宁枝知道她不过是找个理由喝酒,庆祝不庆祝的,根本不重要。
郑一满拍拍她的肩,笑说:“还是姐妹懂我。”
宁枝也笑了声,“到底为什么又要喝酒?”
郑一满坚信“小酌怡情,大醉解千愁”,平常小酌她可不会这样急着约宁枝。
这回十有八九是遇着事了。
郑一满避而不答这问题,反开起了宁枝的玩笑:“别说这个,先说你。枝枝你可真行,别人见奚澜誉一面都难,你倒好,直接住一块儿去了。”
“诶,你是不是一说,他就答应了?”
宁枝不想复述说服奚澜誉的个中艰辛,只严肃纠正郑一满话中的漏洞:“你注意点用词,我们只是单纯的合约夫妻,互不干扰的那种。”
郑一满笑得神秘:“孤男寡女共处一室,那生米煮成熟饭不是迟早的?”
“不可能。”宁枝板脸,再次纠正,“何况我们没有共处一室好不好?你不要乱讲,被人听到,到时候传到他耳朵里,他不配合我在外婆面前演戏怎么办?”
这倒是。
郑一满压低声音,往宁枝那凑近点:“枝枝,你跟我说实话,你这么骗你外婆,你会不会觉得内疚?”
宁枝抿口酒,耸耸肩:“坦白讲,有一点。但对于我们三人来讲,这是皆大欢喜的事情,外婆得到宽慰,而我跟奚澜誉得到自由。不管过程怎么样,这结果是好的,这样就够了。”
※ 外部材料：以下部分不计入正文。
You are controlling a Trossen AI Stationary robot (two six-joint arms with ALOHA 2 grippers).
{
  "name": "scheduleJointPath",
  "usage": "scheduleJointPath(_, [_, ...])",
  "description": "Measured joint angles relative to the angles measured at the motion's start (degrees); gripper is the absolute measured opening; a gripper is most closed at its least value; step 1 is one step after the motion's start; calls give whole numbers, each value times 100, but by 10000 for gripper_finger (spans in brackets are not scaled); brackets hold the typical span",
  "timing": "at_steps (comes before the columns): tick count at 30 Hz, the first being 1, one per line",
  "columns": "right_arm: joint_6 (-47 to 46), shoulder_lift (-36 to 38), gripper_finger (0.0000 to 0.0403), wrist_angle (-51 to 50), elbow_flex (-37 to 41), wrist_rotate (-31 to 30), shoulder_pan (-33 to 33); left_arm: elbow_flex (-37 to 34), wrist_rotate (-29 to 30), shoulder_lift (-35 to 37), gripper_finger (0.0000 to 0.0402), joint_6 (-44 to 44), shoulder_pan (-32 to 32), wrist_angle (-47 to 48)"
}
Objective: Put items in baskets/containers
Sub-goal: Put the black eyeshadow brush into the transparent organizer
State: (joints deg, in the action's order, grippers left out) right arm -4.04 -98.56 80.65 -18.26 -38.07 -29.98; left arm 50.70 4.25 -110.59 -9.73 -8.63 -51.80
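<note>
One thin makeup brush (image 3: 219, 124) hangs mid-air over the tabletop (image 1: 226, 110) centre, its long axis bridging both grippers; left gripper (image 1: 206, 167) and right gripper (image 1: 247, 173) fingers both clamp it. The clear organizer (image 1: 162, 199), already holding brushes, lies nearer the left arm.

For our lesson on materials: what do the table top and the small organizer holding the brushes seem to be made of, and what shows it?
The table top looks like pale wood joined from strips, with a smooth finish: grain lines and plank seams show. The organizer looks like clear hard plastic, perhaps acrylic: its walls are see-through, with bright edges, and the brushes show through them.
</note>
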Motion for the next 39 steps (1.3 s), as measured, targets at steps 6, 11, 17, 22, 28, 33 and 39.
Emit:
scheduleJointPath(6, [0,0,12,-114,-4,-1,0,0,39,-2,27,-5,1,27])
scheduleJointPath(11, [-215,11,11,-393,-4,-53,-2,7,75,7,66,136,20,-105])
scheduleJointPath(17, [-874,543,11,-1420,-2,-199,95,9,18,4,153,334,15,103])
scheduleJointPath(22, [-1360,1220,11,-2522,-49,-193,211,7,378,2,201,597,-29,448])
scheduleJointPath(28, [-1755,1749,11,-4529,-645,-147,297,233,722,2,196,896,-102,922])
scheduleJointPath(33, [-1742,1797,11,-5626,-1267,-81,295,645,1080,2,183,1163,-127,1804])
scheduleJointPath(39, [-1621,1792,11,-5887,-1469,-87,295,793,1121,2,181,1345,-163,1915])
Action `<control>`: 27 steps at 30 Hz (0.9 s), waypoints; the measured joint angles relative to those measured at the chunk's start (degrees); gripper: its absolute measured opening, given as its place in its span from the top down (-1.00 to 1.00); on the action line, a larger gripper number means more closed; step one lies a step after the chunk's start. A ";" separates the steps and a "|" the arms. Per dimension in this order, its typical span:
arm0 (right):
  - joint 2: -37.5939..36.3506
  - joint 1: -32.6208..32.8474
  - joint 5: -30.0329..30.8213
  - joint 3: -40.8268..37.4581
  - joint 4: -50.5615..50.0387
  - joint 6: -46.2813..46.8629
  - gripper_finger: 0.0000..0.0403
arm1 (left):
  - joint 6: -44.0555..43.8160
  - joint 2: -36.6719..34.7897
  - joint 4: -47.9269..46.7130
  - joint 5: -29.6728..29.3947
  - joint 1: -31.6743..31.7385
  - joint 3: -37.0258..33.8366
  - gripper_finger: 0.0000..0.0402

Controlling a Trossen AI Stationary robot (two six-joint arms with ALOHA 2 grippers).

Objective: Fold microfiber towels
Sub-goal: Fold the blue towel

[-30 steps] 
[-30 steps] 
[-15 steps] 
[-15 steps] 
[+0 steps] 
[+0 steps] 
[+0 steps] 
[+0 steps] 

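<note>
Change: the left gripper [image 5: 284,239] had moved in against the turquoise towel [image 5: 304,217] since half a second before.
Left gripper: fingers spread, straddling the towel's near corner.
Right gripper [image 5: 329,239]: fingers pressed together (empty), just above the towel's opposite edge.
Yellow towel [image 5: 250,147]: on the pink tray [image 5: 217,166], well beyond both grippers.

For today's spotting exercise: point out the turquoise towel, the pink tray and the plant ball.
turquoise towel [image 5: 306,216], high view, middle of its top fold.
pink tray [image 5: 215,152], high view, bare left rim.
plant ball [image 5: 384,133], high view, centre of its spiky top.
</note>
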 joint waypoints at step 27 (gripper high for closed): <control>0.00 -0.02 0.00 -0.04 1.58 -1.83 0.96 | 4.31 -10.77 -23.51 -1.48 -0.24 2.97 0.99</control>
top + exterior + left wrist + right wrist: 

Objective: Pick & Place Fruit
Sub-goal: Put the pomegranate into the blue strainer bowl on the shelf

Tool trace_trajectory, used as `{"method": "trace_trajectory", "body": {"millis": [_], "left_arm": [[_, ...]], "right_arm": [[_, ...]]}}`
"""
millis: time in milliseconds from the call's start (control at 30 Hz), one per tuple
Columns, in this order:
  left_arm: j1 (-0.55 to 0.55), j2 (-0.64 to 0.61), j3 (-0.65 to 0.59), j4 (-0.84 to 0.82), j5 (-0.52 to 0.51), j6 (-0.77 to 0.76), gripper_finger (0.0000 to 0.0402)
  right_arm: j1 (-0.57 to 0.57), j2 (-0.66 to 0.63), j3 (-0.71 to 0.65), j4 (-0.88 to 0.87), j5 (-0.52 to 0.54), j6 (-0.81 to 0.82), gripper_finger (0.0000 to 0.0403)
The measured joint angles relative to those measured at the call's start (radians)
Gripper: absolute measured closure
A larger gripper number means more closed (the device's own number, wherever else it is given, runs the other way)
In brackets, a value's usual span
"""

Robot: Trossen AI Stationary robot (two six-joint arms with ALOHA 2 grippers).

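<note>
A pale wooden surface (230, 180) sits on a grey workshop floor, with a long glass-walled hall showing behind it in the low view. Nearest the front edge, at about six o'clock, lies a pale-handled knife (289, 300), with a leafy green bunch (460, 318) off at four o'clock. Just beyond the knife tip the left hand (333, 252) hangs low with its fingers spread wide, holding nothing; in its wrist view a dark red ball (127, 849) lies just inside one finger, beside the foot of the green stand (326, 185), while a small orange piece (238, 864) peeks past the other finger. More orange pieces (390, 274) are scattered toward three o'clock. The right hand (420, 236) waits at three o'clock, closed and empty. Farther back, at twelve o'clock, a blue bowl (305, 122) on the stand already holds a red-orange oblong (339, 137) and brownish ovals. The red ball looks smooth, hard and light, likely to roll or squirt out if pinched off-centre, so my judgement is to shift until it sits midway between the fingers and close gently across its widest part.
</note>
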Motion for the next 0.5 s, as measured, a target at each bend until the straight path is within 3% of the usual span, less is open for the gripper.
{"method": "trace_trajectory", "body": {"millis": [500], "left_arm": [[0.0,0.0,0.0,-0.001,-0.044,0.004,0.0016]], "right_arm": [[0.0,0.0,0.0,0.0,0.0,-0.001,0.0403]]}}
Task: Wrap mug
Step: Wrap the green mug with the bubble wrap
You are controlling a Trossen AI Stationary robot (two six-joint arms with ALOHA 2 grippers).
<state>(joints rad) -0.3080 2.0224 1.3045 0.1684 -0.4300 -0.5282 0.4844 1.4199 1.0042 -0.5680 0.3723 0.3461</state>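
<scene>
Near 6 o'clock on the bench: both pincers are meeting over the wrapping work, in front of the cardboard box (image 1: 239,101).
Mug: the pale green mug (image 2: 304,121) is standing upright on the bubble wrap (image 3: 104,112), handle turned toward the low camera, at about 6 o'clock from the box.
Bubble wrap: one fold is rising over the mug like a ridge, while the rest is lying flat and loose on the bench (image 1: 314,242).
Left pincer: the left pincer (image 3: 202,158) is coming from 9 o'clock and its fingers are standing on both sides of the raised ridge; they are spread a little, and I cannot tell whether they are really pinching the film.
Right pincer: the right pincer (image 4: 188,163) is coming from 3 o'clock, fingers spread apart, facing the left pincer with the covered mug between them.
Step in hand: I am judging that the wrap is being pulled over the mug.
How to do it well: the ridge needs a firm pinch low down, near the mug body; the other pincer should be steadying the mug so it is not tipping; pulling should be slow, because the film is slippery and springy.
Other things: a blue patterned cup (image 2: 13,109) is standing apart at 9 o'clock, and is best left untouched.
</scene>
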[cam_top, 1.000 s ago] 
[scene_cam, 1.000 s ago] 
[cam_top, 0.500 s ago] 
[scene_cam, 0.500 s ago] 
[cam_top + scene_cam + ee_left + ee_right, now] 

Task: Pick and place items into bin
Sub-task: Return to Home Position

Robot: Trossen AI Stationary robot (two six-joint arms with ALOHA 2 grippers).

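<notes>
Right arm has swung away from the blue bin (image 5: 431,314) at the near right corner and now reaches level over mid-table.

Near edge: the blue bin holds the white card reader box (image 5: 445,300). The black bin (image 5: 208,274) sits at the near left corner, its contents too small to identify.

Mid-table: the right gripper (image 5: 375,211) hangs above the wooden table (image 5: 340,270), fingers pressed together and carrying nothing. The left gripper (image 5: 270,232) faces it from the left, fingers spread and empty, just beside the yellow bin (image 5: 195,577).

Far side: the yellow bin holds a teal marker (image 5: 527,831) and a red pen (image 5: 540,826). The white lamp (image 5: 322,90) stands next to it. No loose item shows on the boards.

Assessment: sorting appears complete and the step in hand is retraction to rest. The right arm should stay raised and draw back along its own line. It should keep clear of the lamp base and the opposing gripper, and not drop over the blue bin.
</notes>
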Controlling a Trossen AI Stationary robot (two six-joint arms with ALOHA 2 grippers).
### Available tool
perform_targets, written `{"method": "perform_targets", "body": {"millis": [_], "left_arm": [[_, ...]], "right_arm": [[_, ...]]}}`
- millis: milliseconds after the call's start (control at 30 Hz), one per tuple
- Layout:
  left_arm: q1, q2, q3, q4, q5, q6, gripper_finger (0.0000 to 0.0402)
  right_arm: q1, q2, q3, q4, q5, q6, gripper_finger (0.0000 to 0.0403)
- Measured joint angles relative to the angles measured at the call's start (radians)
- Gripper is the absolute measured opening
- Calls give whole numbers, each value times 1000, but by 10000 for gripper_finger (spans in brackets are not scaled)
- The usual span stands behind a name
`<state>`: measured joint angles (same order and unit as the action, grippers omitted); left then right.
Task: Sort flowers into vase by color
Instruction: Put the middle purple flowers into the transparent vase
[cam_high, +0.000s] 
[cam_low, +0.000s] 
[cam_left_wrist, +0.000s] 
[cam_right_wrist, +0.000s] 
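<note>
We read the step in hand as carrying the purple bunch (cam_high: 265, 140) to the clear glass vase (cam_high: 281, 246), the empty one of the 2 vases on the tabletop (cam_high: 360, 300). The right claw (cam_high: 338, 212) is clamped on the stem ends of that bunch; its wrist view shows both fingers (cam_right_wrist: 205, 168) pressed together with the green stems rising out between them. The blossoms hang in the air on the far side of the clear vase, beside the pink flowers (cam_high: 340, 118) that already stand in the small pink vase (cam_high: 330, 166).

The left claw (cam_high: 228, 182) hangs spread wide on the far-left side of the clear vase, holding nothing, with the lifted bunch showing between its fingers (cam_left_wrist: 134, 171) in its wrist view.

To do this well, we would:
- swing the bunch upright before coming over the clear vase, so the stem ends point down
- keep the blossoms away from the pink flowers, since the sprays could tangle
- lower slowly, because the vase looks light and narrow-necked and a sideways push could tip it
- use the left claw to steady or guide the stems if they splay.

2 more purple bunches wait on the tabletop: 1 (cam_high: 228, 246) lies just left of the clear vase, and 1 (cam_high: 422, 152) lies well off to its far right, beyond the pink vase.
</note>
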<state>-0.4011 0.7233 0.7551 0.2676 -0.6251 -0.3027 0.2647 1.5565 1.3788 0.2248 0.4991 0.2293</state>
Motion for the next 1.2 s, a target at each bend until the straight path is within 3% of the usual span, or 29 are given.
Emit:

郑一满略一沉吟,朝宁枝竖了个大拇指:“你这个角度还真有点道理。”
店里人声嘈杂,两人讲话必须挨得很近。
这样两位风格各异的美女坐在一起,宛如张爱玲书中的红玫瑰与白玫瑰。
不少路过的人朝她们投来类似欣赏的目光。
宁枝与郑一满皆习以为常。
店内正在播放一段轻快的钢琴曲,宁枝听出是久石让的《菊次郎的夏天》。
或许是这音乐影响,店内气氛很畅快,连带着服务生都格外步履轻盈。
唯独郑一满,方才还兴高采烈着的情绪,从这开始,瞬间便颓丧了下去。
她低头说了句什么,宁枝没听清。
索性起身坐到她身边,“怎么了?”
郑一满从进来就喝得有些莽,一杯接一杯,此刻白皙的脸颊泛出红晕。
她抓着宁枝的手,迷迷糊糊吐槽:“我真是搞不懂我爸,你说我一个事业有成的女强人,不结婚怎么了,他怎么就那么急着把我嫁出去?”